┌──

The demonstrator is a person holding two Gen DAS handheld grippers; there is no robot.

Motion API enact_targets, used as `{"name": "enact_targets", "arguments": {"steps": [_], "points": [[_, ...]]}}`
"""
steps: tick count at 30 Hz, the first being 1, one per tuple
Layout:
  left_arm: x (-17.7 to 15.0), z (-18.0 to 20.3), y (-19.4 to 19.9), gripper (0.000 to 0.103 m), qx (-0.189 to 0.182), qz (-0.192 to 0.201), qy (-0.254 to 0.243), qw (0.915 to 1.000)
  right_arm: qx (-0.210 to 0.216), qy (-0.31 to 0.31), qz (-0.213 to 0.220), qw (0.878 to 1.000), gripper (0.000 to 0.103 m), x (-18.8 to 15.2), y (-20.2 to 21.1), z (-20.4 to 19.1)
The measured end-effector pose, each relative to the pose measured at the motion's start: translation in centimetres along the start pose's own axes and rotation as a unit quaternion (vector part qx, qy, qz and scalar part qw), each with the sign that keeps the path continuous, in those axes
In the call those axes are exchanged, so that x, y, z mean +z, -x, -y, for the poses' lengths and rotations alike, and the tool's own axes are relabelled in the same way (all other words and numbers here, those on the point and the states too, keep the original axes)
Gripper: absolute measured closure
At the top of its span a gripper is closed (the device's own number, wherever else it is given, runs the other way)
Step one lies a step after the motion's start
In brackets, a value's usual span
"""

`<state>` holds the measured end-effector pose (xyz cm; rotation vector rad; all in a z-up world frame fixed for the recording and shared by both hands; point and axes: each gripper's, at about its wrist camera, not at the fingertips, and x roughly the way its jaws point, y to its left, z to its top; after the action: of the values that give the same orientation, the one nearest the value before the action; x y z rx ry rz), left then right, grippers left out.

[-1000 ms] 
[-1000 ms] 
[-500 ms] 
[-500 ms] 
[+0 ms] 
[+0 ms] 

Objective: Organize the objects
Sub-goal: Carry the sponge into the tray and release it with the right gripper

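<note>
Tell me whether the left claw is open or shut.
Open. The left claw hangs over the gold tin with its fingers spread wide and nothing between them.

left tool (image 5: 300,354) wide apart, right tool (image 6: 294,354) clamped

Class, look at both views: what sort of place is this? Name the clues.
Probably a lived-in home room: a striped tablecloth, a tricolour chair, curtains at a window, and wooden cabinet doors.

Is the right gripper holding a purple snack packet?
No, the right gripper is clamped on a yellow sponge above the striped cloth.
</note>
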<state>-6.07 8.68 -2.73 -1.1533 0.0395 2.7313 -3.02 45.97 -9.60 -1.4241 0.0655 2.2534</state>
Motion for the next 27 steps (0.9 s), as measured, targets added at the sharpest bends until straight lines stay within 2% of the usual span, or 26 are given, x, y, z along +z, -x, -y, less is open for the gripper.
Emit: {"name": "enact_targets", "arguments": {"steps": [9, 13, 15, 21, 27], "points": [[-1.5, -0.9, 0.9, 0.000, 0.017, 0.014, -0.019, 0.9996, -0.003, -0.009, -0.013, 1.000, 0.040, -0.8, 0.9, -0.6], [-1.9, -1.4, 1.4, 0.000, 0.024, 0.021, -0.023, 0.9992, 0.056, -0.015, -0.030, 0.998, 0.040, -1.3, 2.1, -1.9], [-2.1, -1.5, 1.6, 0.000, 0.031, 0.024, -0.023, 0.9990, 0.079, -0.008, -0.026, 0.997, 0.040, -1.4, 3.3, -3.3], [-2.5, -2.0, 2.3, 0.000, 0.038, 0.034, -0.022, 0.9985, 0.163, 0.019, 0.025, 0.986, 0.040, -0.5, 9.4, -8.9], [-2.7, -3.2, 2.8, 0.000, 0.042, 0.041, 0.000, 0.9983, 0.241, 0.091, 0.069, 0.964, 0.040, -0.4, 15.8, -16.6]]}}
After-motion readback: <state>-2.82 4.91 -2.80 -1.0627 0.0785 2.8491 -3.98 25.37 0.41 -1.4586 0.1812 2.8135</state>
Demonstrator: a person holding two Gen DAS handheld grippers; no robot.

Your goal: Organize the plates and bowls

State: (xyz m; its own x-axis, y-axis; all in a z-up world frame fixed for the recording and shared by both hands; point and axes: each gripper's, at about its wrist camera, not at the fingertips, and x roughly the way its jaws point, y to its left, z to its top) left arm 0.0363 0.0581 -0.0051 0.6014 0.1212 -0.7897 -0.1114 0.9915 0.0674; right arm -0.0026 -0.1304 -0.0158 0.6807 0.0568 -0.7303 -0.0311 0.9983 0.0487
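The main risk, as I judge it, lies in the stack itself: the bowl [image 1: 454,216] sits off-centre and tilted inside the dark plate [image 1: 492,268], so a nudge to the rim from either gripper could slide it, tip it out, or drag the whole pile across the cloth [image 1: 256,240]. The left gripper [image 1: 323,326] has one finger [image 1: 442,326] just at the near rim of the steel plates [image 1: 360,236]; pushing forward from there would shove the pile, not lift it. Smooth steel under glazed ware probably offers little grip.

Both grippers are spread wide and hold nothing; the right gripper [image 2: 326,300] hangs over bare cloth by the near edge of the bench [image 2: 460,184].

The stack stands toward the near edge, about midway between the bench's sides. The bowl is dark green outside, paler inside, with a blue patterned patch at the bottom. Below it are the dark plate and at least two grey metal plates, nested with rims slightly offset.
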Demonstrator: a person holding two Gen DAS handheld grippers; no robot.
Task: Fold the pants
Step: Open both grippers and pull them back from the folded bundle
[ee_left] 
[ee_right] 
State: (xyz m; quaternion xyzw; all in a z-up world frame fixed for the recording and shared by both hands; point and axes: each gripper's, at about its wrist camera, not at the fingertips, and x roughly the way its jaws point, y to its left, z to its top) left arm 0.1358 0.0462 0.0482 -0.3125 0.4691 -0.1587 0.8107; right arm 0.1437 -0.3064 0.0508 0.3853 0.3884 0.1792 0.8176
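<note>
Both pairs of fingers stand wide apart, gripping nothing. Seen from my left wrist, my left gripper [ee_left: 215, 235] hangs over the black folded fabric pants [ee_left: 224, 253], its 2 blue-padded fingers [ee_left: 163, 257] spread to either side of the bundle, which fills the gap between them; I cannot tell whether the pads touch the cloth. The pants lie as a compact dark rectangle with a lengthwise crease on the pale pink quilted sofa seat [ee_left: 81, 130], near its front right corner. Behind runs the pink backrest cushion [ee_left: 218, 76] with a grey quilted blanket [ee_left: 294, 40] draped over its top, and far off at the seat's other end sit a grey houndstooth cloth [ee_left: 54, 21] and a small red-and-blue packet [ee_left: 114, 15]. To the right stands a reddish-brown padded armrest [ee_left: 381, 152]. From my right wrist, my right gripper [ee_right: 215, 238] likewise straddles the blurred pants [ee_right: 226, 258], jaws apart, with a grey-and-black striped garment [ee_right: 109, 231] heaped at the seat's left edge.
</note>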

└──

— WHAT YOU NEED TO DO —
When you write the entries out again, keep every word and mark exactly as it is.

— EXERCISE SOLUTION —
The demonstrator is a person holding two Gen DAS handheld grippers; there is no robot.

Motion API enact_targets, used as `{"name": "enact_targets", "arguments": {"steps": [_], "points": [[_, ...]]}}`
"""
steps: tick count at 30 Hz, the first being 1, one per tuple
Layout:
  left_arm: x (-17.7 to 15.0), z (-18.0 to 20.3), y (-19.4 to 19.9), gripper (0.000 to 0.103 m), qx (-0.189 to 0.182), qz (-0.192 to 0.201), qy (-0.254 to 0.243), qw (0.915 to 1.000)
  right_arm: qx (-0.210 to 0.216), qy (-0.31 to 0.31), qz (-0.213 to 0.220), qw (0.878 to 1.000), gripper (0.000 to 0.103 m), x (-18.8 to 15.2), y (-20.2 to 21.1), z (-20.4 to 19.1)
The measured end-effector pose, each relative to the pose measured at the motion's start: translation in centimetres along the start pose's own axes and rotation as a unit quaternion (vector part qx, qy, qz and scalar part qw), each with the sign that keeps the path continuous, in those axes
In the call those axes are exchanged, so that x, y, z mean +z, -x, -y, for the poses' lengths and rotations alike, and the tool's own axes are relabelled in the same way (all other words and numbers here, those on the point and the states too, keep the original axes)
Gripper: absolute measured closure
At the top of its span a gripper is closed (the device's own number, wherever else it is given, runs the other way)
Step one lies a step after the motion's start
In brackets, a value's usual span
"""

`<state>` holds the measured end-effector pose (xyz cm; rotation vector rad; all in a z-up world frame fixed for the recording and shared by both hands; point and axes: each gripper's, at about its wrist camera, not at the fingertips, and x roughly the way its jaws point, y to its left, z to its top; after the action: of the values that give the same orientation, the one nearest the value before the action; x y z rx ry rz), left then right, grippers left out.

[-1000 ms] 
[-1000 ms] 
[-500 ms] 
[-500 ms] 
[+0 ms] 
[+0 ms] 

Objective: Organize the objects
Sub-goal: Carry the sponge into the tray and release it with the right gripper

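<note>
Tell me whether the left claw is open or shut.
Open. The left claw hangs over the gold tin with its fingers spread wide and nothing between them.

left tool (image 5: 300,354) wide apart, right tool (image 6: 294,354) clamped

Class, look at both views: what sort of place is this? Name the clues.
Probably a lived-in home room: a striped tablecloth, a tricolour chair, curtains at a window, and wooden cabinet doors.

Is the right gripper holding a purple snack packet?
No, the right gripper is clamped on a yellow sponge above the striped cloth.
</note>
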<state>-6.07 8.68 -2.73 -1.1533 0.0395 2.7313 -3.02 45.97 -9.60 -1.4241 0.0655 2.2534</state>
Motion for the next 27 steps (0.9 s), as measured, targets added at the sharpest bends until straight lines stay within 2% of the usual span, or 26 are given, x, y, z along +z, -x, -y, less is open for the gripper.
Emit: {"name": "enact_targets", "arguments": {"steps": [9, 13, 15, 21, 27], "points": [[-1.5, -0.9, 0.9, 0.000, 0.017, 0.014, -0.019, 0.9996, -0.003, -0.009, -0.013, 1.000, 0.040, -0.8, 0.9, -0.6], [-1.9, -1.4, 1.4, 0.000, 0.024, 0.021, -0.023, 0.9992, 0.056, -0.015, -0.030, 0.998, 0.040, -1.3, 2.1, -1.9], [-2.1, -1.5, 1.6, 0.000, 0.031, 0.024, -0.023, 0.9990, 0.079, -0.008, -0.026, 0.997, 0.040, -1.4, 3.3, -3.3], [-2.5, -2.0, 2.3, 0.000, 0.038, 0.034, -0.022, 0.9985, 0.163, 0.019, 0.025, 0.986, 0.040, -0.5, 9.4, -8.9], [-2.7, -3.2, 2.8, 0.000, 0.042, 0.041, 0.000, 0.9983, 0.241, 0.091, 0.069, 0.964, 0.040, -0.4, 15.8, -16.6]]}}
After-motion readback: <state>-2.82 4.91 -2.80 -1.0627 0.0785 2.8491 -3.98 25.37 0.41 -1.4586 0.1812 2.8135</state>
Demonstrator: a person holding two Gen DAS handheld grippers; no robot.

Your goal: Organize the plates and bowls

State: (xyz m; its own x-axis, y-axis; all in a z-up world frame fixed for the recording and shared by both hands; point and axes: each gripper's, at about its wrist camera, not at the fingertips, and x roughly the way its jaws point, y to its left, z to its top) left arm 0.0363 0.0581 -0.0051 0.6014 0.1212 -0.7897 -0.1114 0.9915 0.0674; right arm -0.0026 -0.1304 -0.0158 0.6807 0.0568 -0.7303 -0.0311 0.9983 0.0487
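The main risk, as I judge it, lies in the stack itself: the bowl [image 1: 454,216] sits off-centre and tilted inside the dark plate [image 1: 492,268], so a nudge to the rim from either gripper could slide it, tip it out, or drag the whole pile across the cloth [image 1: 256,240]. The left gripper [image 1: 323,326] has one finger [image 1: 442,326] just at the near rim of the steel plates [image 1: 360,236]; pushing forward from there would shove the pile, not lift it. Smooth steel under glazed ware probably offers little grip.

Both grippers are spread wide and hold nothing; the right gripper [image 2: 326,300] hangs over bare cloth by the near edge of the bench [image 2: 460,184].

The stack stands toward the near edge, about midway between the bench's sides. The bowl is dark green outside, paler inside, with a blue patterned patch at the bottom. Below it are the dark plate and at least two grey metal plates, nested with rims slightly offset.
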Demonstrator: a person holding two Gen DAS handheld grippers; no robot.
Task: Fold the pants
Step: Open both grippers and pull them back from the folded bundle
[ee_left] 
[ee_right] 
State: (xyz m; quaternion xyzw; all in a z-up world frame fixed for the recording and shared by both hands; point and axes: each gripper's, at about its wrist camera, not at the fingertips, and x roughly the way its jaws point, y to its left, z to its top) left arm 0.1358 0.0462 0.0482 -0.3125 0.4691 -0.1587 0.8107; right arm 0.1437 -0.3064 0.0508 0.3853 0.3884 0.1792 0.8176
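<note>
Both pairs of fingers stand wide apart, gripping nothing. Seen from my left wrist, my left gripper [ee_left: 215, 235] hangs over the black folded fabric pants [ee_left: 224, 253], its 2 blue-padded fingers [ee_left: 163, 257] spread to either side of the bundle, which fills the gap between them; I cannot tell whether the pads touch the cloth. The pants lie as a compact dark rectangle with a lengthwise crease on the pale pink quilted sofa seat [ee_left: 81, 130], near its front right corner. Behind runs the pink backrest cushion [ee_left: 218, 76] with a grey quilted blanket [ee_left: 294, 40] draped over its top, and far off at the seat's other end sit a grey houndstooth cloth [ee_left: 54, 21] and a small red-and-blue packet [ee_left: 114, 15]. To the right stands a reddish-brown padded armrest [ee_left: 381, 152]. From my right wrist, my right gripper [ee_right: 215, 238] likewise straddles the blurred pants [ee_right: 226, 258], jaws apart, with a grey-and-black striped garment [ee_right: 109, 231] heaped at the seat's left edge.
</note>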

The response to this exercise is finished.